### What you are asked to do
Scan the records below. List lines holding "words".

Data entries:
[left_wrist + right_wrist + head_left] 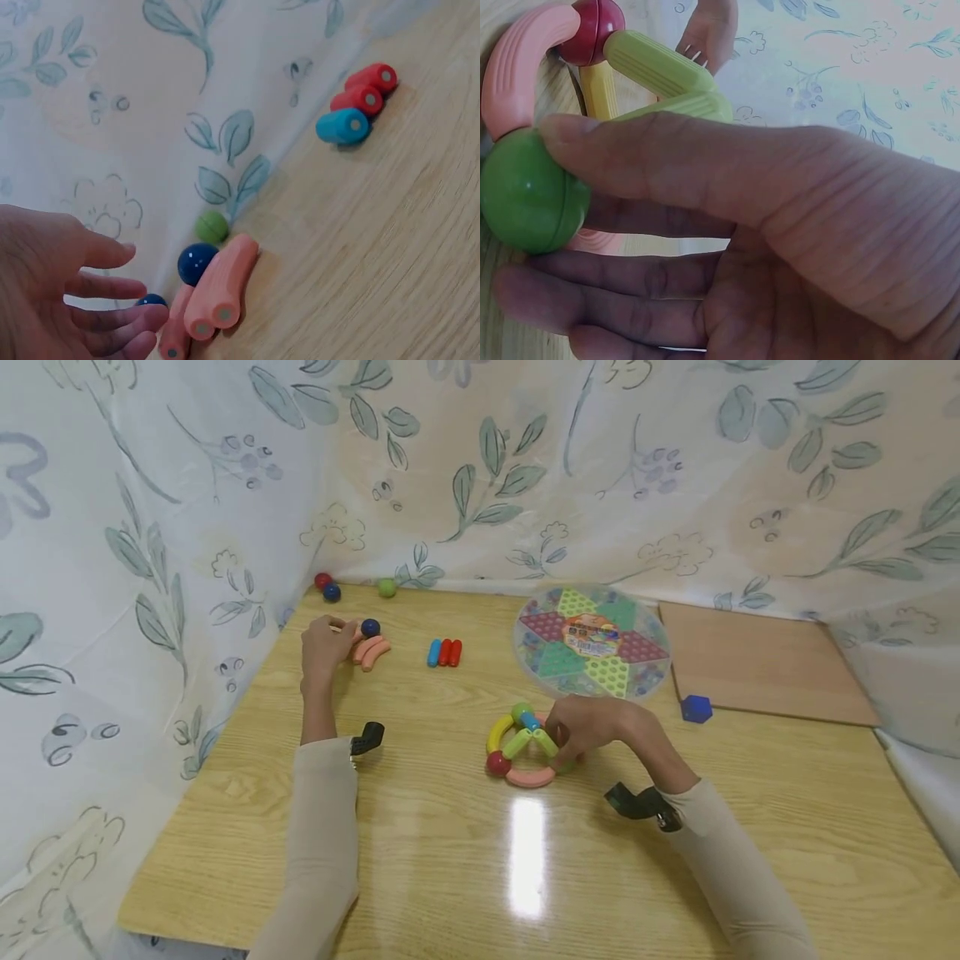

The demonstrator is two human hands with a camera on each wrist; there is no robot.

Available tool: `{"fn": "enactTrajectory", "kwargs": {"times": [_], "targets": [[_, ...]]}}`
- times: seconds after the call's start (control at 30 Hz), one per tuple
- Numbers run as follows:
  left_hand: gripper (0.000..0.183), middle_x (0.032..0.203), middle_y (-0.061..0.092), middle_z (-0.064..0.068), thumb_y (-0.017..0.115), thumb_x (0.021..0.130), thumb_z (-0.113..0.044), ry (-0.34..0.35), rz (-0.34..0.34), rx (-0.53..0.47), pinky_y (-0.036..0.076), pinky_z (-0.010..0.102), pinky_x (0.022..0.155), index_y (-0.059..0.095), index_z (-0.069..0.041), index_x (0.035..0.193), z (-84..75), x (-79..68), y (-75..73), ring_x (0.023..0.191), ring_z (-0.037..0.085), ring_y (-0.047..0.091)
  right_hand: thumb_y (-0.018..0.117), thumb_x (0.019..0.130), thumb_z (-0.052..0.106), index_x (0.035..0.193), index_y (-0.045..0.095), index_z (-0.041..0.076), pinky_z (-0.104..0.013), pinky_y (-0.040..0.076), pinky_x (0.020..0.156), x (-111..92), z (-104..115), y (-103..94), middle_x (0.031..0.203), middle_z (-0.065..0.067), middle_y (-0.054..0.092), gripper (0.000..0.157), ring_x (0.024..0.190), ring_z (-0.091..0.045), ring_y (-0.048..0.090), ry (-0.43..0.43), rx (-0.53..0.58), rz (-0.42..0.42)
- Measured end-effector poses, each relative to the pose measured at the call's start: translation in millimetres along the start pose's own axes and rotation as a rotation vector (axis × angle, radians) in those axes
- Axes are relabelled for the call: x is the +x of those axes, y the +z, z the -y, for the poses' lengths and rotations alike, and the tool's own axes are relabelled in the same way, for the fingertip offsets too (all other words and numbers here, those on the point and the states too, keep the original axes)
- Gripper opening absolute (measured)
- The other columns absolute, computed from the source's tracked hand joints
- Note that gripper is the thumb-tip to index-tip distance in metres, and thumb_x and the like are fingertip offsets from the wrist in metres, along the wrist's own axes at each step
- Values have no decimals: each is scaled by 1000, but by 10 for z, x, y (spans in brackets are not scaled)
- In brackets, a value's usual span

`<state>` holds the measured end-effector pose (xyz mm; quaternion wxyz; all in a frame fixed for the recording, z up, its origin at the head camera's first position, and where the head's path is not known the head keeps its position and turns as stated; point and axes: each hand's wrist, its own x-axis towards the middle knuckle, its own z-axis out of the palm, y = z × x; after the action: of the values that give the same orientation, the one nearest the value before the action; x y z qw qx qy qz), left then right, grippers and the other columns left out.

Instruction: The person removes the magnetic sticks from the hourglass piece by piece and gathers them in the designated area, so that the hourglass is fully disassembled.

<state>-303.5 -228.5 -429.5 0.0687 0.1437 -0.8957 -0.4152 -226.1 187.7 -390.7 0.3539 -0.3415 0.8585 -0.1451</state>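
Green is what sits under our right hand (592,727): a green ball (526,191) pinched between the thumb (630,161) and the fingers curled beneath it. That ball is joined into the ring (522,748) of magnetic pieces on the table (420,827): a pink curve (517,64), two green rods (656,64) meeting in a V, a yellow curve (497,732), a red ball (592,26) and, at the far side, a blue rod (530,721). The ring lies flat, and our right hand covers its right edge.

Our left hand (324,647) rests farther off, near the cloth wall, fingers loosely spread and holding nothing. Just to its right, by the fingertips (139,322), lie the pink rods (214,296) side by side, their long axes pointing away from the hand toward the table's middle, with a dark blue ball (197,262) touching them. A second dark ball (152,301) shows just past the fingertips in the wrist view. So the loose pink rods are the left hand's to reach; the right hand is well apart from them.

Further out sit one blue and two red rods (445,652) in a row, three balls (327,587) along the wall, a round marble case (592,642), a blue cube (696,708) and a board (757,660).
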Motion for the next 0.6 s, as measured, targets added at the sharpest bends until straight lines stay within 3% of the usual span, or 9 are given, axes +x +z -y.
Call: {"fn": "enactTrajectory", "kwargs": {"times": [0.23, 0.33, 0.47, 0.6], "targets": [[49, 130, 62, 32, 52, 107, -33, -50, -76, -2, 46, 58, 107, 57, 7, 135, 135, -9, -69, 131, 50, 51, 80, 92, 20, 88, 72, 8, -25, 57, 76, -5, -8, -3, 88, -4, 79, 15, 70, -18, 77, 12, -7, 7], [48, 133, 61, 33, 52, 107, -31, -54, -65, 32, 46, 57, 107, 55, 9, 133, 164, -29, -89, 129, 51, 53, 80, 92, 20, 89, 72, 8, -24, 55, 75, -1, -16, 0, 87, -4, 79, 15, 70, -18, 77, 12, -4, 10], [43, 128, 63, 29, 53, 106, -29, -54, 27, 99, 52, 47, 91, 59, 8, 126, 157, -63, -93, 111, 41, 61, 80, 92, 20, 88, 72, 8, -24, 54, 74, 8, -30, 9, 87, -4, 79, 15, 70, -18, 77, 15, 2, 14], [39, 108, 64, 21, 56, 105, -35, -42, 92, 164, 46, 33, 70, 62, 3, 110, 113, -84, -76, 89, 30, 58, 80, 92, 20, 89, 71, 7, -24, 54, 75, 19, -26, 17, 85, -3, 79, 16, 70, -19, 77, 2, 1, 13]]}}
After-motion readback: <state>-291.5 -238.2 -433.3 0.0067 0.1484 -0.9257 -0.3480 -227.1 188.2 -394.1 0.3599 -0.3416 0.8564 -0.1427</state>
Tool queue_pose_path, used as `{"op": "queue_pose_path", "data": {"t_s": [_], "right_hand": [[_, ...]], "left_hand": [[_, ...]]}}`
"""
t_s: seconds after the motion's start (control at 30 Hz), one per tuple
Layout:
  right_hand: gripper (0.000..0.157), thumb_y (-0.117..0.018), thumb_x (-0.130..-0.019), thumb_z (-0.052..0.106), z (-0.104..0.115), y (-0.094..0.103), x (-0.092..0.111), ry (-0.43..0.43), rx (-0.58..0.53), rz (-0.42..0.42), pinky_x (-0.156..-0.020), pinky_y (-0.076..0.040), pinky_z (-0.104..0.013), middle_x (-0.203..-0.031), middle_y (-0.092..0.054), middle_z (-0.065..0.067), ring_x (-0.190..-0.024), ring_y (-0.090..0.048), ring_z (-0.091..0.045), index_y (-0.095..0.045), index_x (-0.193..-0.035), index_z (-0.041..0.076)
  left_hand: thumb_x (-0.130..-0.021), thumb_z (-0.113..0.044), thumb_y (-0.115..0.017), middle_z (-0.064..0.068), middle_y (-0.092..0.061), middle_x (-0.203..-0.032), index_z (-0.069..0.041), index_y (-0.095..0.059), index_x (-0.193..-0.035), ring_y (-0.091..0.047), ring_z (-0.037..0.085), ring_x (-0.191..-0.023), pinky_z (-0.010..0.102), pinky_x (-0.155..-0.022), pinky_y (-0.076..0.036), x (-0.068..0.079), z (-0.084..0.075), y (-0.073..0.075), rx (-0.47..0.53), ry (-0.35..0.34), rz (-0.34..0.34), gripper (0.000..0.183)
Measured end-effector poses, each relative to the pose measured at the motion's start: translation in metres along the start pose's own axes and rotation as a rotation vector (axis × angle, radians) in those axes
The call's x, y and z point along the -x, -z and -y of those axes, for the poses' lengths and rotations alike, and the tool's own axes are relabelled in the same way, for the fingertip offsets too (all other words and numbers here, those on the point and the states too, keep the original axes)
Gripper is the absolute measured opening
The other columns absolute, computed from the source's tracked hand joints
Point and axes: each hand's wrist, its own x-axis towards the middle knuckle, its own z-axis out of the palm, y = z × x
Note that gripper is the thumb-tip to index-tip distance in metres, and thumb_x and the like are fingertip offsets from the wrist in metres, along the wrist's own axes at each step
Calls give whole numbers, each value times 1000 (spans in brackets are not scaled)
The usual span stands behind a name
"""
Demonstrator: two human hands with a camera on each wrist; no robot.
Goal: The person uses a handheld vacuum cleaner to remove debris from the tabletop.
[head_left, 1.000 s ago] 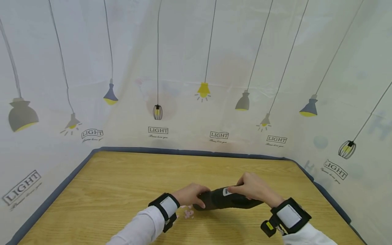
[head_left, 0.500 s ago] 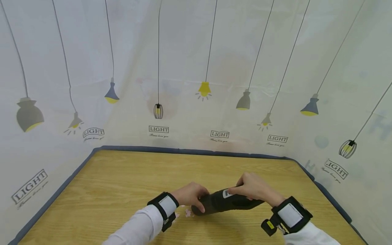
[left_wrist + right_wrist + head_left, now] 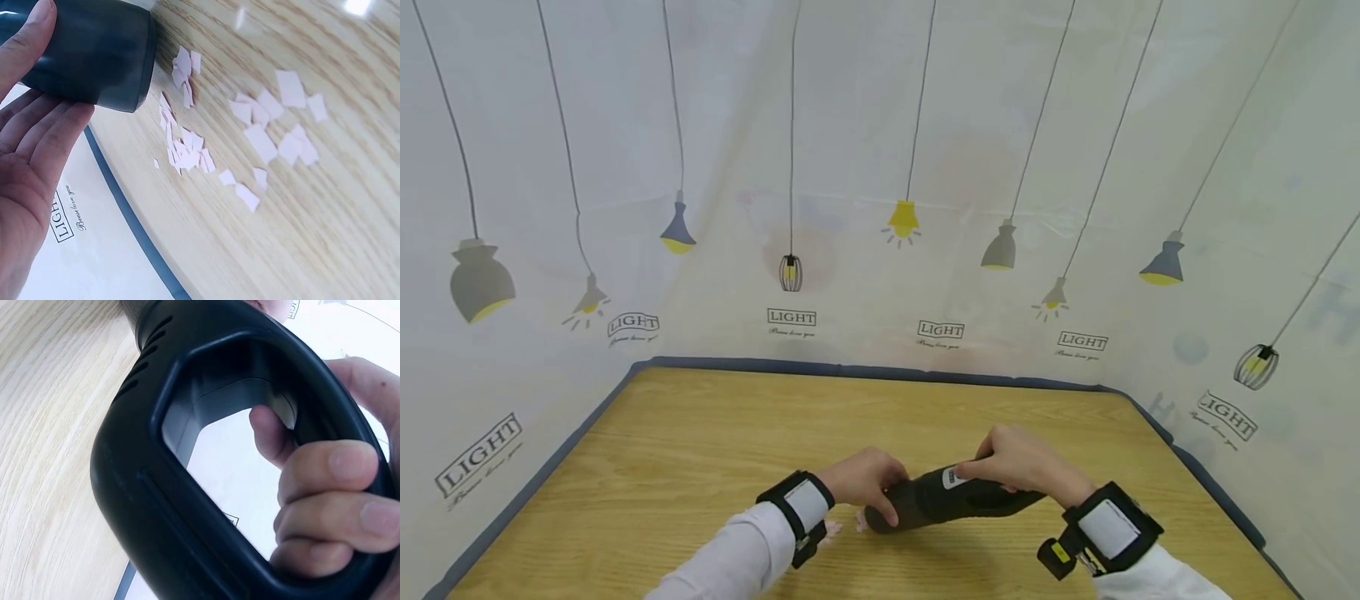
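A black handheld vacuum cleaner (image 3: pixel 947 500) with a white label lies slanted low over the wooden table, its front end to the left. My right hand (image 3: pixel 1022 462) grips its loop handle (image 3: pixel 122 469); in the right wrist view several fingers curl through the loop. My left hand (image 3: pixel 859 482) holds the front end, thumb on one side and fingers on the other, as the left wrist view shows. Just beyond that front rim, small pale pink paper scraps (image 3: pixel 290 89) lie scattered on the table, some flat and some in little heaps.
The wooden table (image 3: pixel 715 433) has a dark blue border (image 3: pixel 760 365) along its back and sides. Behind it hangs a pale sheet (image 3: pixel 850 150) printed with lamps. Both wrists wear black straps with small cameras.
The vacuum's front end has shifted slightly left and nearer to me, covering more of the pink scraps in the head view. My left hand moves along with it; the right hand stays nearly still.
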Motion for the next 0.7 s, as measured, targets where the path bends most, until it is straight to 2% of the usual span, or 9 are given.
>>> {"op": "queue_pose_path", "data": {"t_s": [0.17,0.47,0.7], "right_hand": [[33,-66,-79,44,0,-2,-1,-2,-3,1,-41,-21,-23,-43,-35,8,-37,-33,-7,-64,-61,17],[32,-66,-79,42,15,-6,-26,79,-14,45,-41,-21,-23,-43,-35,8,-36,-33,-7,-64,-61,16],[34,-67,-79,42,19,-10,-45,135,-46,41,-41,-21,-23,-43,-35,7,-36,-31,-8,-63,-59,14]], "left_hand": [[-64,-12,-84,4,-70,-94,-4,-66,-100,-60,4,-80,20,-74,-51,1,1,0,4,-5,0,40],[-65,-12,-84,4,-70,-95,-5,-66,-100,-61,4,-81,21,-75,-51,23,12,12,2,68,-51,40],[-69,-15,-82,4,-68,-103,-6,-65,-107,-61,7,-88,24,-79,-51,39,21,21,-25,124,-115,43]]}}
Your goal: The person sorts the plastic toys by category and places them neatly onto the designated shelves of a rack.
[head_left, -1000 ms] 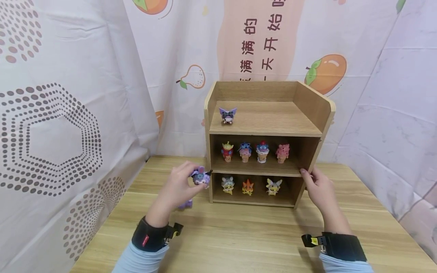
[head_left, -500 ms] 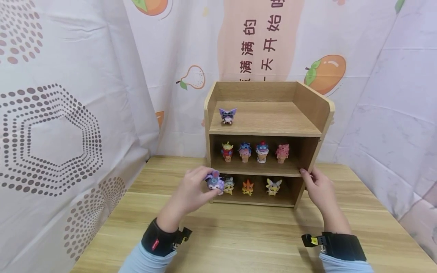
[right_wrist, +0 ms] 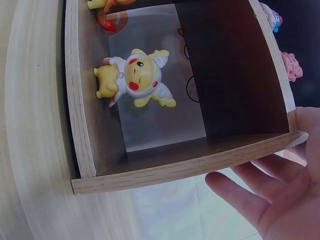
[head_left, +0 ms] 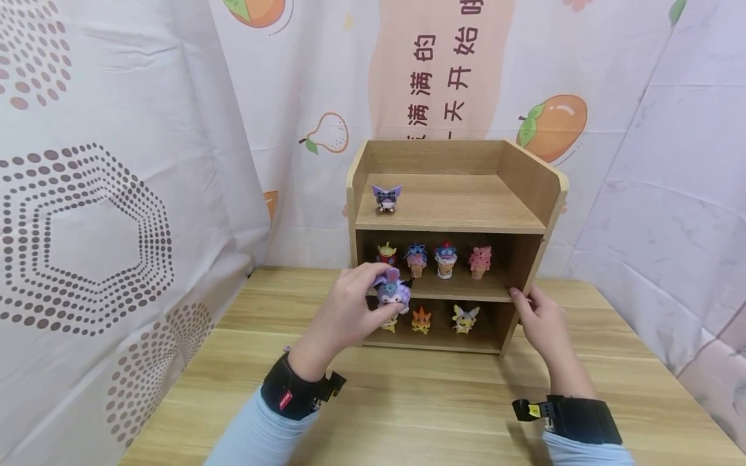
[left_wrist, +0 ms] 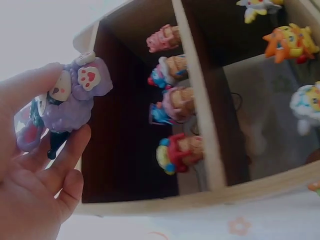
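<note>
My left hand [head_left: 342,312] pinches a purple rabbit-eared figurine [head_left: 394,295] between thumb and fingers, in front of the left part of the wooden shelf unit [head_left: 454,229]. Seen from the left wrist, the figurine [left_wrist: 70,112] has a pale paw pad with red marks and is apart from the shelf boards. It covers part of a yellow figure on the bottom level, while my fingers hide part of the red alien figure [head_left: 386,252]. My right hand [head_left: 542,323] grips the unit's right side panel, its thumb at the front edge and its fingers along the outside.
On the top level, at the left, sits a purple-eared figurine [head_left: 387,199]. Several ice-cream-cone figures, including a pink one [head_left: 480,261], line the middle level. The bottom level bears an orange figure [head_left: 421,320] and a yellow-white one [head_left: 464,319]. The wooden table [head_left: 408,414] lies beneath.
My left hand has carried the purple figurine rightward from beside the unit, then up to the front of its left part. My right hand stays at the side panel.
</note>
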A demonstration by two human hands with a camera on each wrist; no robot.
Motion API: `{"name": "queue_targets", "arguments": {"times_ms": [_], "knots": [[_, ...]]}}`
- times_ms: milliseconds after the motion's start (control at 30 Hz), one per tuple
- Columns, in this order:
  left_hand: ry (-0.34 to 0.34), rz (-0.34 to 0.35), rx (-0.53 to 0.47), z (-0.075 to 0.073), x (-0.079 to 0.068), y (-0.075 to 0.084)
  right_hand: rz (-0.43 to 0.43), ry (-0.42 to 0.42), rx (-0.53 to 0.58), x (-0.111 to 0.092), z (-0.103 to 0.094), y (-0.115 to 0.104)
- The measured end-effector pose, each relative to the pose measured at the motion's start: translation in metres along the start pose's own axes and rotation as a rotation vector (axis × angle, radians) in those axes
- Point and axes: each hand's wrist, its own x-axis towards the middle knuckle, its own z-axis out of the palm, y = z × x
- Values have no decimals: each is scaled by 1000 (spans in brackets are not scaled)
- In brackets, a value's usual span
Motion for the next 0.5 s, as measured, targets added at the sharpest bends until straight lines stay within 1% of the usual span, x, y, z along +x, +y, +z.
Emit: {"name": "queue_targets", "arguments": {"times_ms": [100, 267, 400, 500], "knots": [[23, 34, 13, -3, 17, 5, -1, 0, 4, 1, 0, 0], [33, 62, 36, -7, 45, 12, 3, 0, 3, 1, 0, 1], [31, 68, 35, -10, 67, 16, 4, 2, 0, 1, 0, 1], [23, 47, 15, -11, 82, 19, 1, 3, -2, 1, 0, 0]]}}
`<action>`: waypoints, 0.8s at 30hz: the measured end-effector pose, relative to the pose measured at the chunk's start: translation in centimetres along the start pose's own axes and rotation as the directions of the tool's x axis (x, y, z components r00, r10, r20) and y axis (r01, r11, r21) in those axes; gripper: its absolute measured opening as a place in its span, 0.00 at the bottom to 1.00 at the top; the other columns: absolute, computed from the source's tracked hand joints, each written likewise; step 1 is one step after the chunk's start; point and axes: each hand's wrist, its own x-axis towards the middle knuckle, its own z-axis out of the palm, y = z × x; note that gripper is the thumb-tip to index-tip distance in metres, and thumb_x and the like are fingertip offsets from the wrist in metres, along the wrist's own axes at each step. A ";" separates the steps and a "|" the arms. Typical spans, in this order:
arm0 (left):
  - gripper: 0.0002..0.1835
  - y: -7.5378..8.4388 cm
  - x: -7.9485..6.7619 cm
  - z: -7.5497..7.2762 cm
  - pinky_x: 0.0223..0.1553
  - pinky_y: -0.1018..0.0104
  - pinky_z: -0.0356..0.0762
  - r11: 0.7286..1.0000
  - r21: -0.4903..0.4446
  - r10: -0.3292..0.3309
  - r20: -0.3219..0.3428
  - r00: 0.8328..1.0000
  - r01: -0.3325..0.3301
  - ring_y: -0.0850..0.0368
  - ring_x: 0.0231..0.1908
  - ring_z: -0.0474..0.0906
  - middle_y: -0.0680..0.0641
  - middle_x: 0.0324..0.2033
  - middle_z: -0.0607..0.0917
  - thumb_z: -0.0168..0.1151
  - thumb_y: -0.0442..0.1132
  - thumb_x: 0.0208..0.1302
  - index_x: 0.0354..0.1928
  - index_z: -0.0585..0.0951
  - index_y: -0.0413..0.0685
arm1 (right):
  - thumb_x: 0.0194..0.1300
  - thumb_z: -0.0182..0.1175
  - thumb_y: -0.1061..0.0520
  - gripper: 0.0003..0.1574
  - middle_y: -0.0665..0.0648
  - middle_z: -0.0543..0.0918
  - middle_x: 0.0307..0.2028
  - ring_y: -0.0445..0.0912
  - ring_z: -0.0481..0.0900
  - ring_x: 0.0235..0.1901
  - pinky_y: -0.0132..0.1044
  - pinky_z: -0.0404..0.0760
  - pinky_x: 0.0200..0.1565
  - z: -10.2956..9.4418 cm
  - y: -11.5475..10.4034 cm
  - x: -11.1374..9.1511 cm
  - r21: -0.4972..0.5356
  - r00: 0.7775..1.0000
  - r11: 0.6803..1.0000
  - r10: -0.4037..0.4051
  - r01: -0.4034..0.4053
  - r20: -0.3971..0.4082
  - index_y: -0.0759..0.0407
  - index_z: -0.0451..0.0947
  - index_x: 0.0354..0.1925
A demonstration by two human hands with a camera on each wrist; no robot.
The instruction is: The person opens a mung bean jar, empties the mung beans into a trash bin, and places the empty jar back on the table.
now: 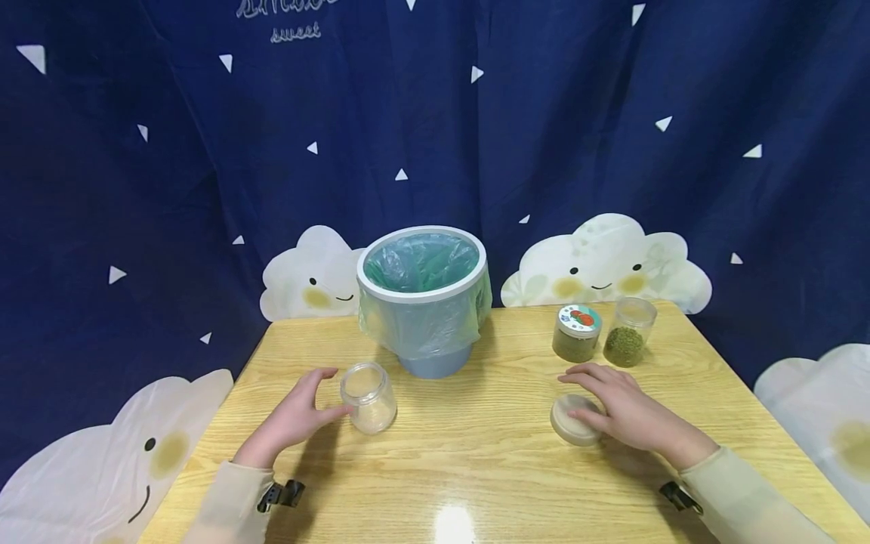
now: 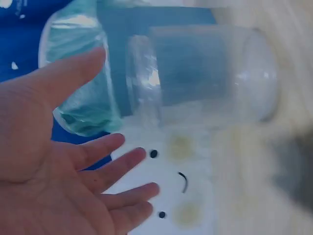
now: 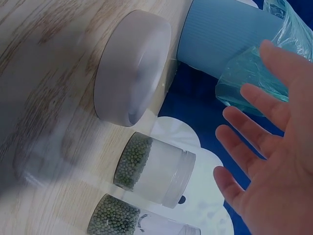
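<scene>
A clear, uncovered jar [image 1: 371,412] stands upright on the table, with nothing visible inside. My left hand [image 1: 302,412] is just left of it, thumb and fingers spread. In the left wrist view a gap shows between that hand [image 2: 83,161] and the jar [image 2: 190,76]. On the right a pale round lid [image 1: 568,425] lies on the wood. My right hand [image 1: 615,400] hovers at it, the thumb overlapping it in the head view. The right wrist view shows the spread fingers apart from the lid [image 3: 132,68]. Neither hand holds anything.
Beyond the right hand stand a jar with a printed lid [image 1: 577,332] and an uncovered clear jar [image 1: 628,332] partly filled with green beans. A blue bin [image 1: 435,361] with a green plastic liner stands at the back middle. Behind the wooden table [image 1: 469,468] hangs a dark blue curtain [image 1: 435,113].
</scene>
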 end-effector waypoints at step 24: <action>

### Solution to the exercise
- Axes are relabelled for the call: x is the +x of those axes, y the +z, z the -y, for the poses' lengths and rotations alike, and the tool's own axes are relabelled in the same way, for the fingertip offsets too (all other words and numbers here, those on the point and the states too, keep the original axes)
The call's x, y and z point along the -x, -z and -y of those axes, for the poses' lengths and rotations alike, and the tool's own axes are relabelled in the same way, for the fingertip offsets too (all other words and numbers here, those on the point and the states too, keep the original axes)

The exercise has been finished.